Notable personalities on WHRP include local weekday hosts Toni Terrell with the "At Work Network" mid-days, Big O ( The Mayor of Soul) Saturday mornings with Classic Soul on "The Time Tunnel", and Huntsville radio veteran Kevin "The Nighthawk" Williams weekends. Notable syndicated hosts include Tom Joyner of The Tom Joyner Morning Show, Michael Baisden of The Michael Baisden Show and Keith Sweat of The Keith Sweat Hotel.

Notable former on-air personnel include Bobby Wonder, Nia Noelle and Ronnie Rio.

Former WXQW mid-day host Chuck Boozer, apparently local, was actually the evening host at WWMG-FM in Charlotte, North Carolina. Boozer recorded his WXQW air shift in about forty minutes on a computer in Charlotte as digital voice tracks for later playback on the air in Huntsville. This use of "voice tracking" is a practice common to many Clear Channel-owned radio stations, as then-WXQW was at that time.

==History==
This station received its original construction permit from the Federal Communications Commission on January 19, 1995. The new station was assigned the call letters WDJU by the FCC on March 14, 1995.

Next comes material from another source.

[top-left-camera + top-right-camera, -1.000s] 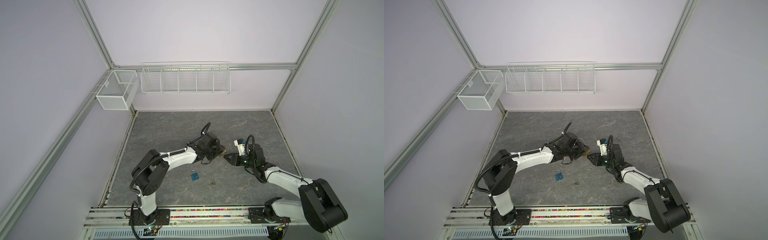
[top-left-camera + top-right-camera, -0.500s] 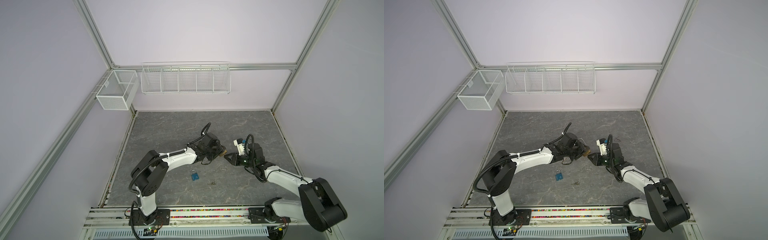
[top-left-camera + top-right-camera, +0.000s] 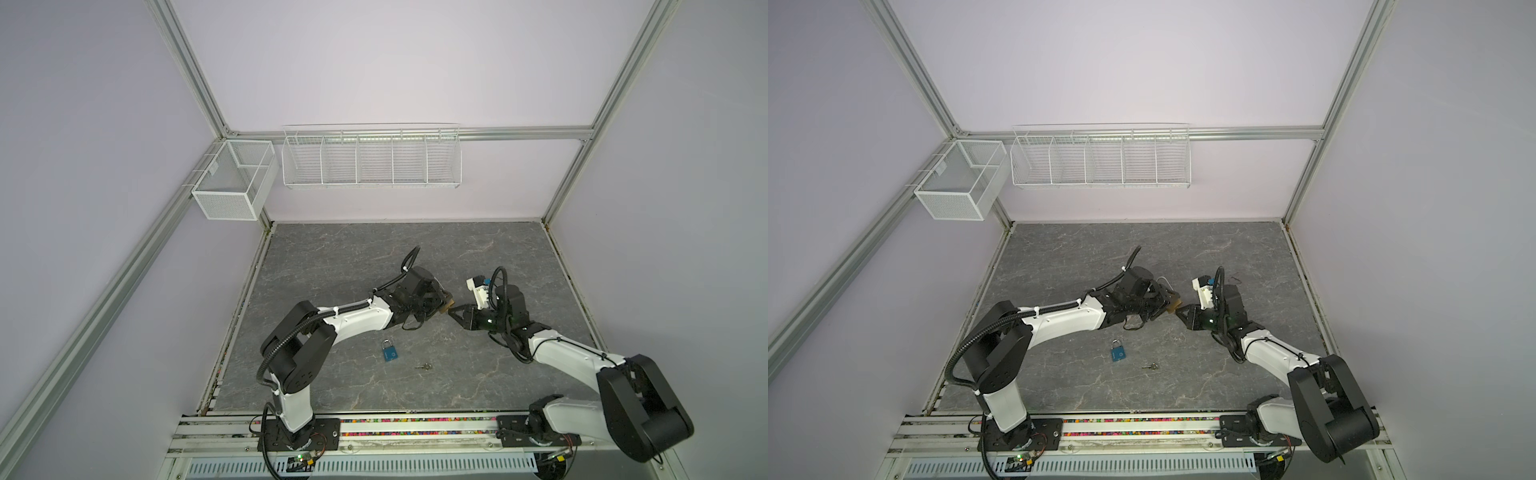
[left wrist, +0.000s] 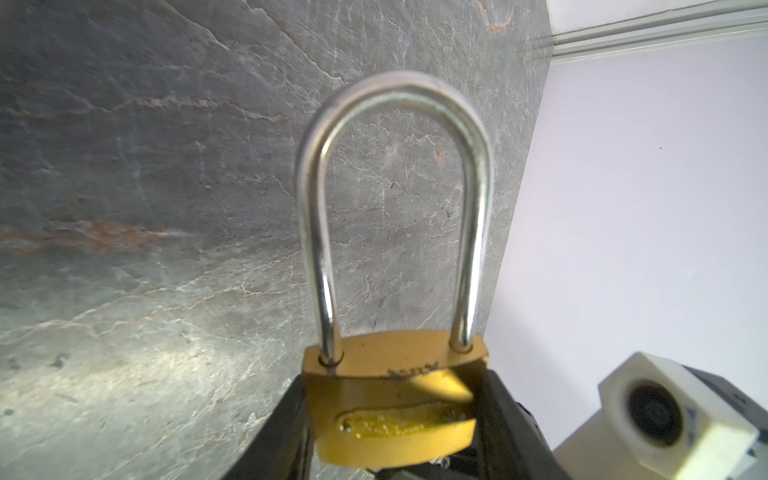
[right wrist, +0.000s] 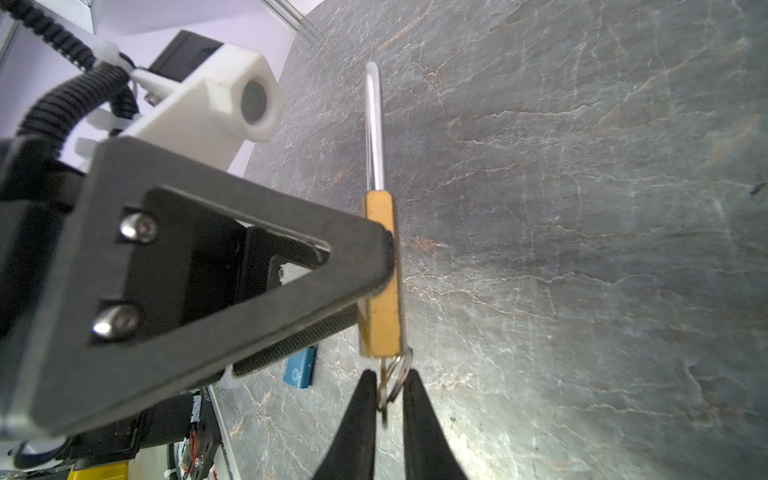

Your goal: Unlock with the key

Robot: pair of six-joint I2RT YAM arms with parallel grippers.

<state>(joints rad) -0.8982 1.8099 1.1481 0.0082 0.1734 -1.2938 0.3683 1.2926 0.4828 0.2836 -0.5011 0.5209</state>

In June 1995, control of permit holder Digesu Broadcasting, Inc., was transferred from Frank Digesu Sr. to R. Parker Griffith and Thomas H. Griffith. The transfer was approved by the FCC on August 9, 1995. In October 1995, Digesu Broadcasting, Inc., reached an agreement to sell this station to Griffith Broadcasting, Inc. The deal was approved by the FCC on November 30, 1995, and the transaction was consummated on the same day. The new owners had the FCC change the callsign for the station, still under construction, to WXQW on November 10, 1995.

WXQW received its license to cover from the FCC on June 3, 1996.

In June 1997, Griffith Broadcasting, Inc., reached an agreement to sell this station to Southern Star Communications, Inc. The deal was approved by the FCC on August 8, 1997, and the transaction was consummated on October 2, 1997. Southern Star Communications is a regional operating company of Capstar Broadcasting Corporation. On October 1, 1997, the station flipped formats from adult contemporary to oldies music.

In December 2005, Cumulus Media purchased this station (then known as WXQW) and sister station WWXQ (now WVNN) from the Capstar TX Limited Partnership division of Clear Channel Communications for a reported $3.3 million. On December 21, 2007, WXQW switched to the WHRP call letters of its sister station and that former WHRP was assigned new call letters WWFF-FM.

Several other unrelated stations have held the WHRP call letters over the years, including the current WQKR (1270 AM, Portland, Tennessee) which was known as WHRP from 1986 to 1990 and WRJR (670 AM, Claremont, Virginia) which was known as WHRP from 2000 to 2001.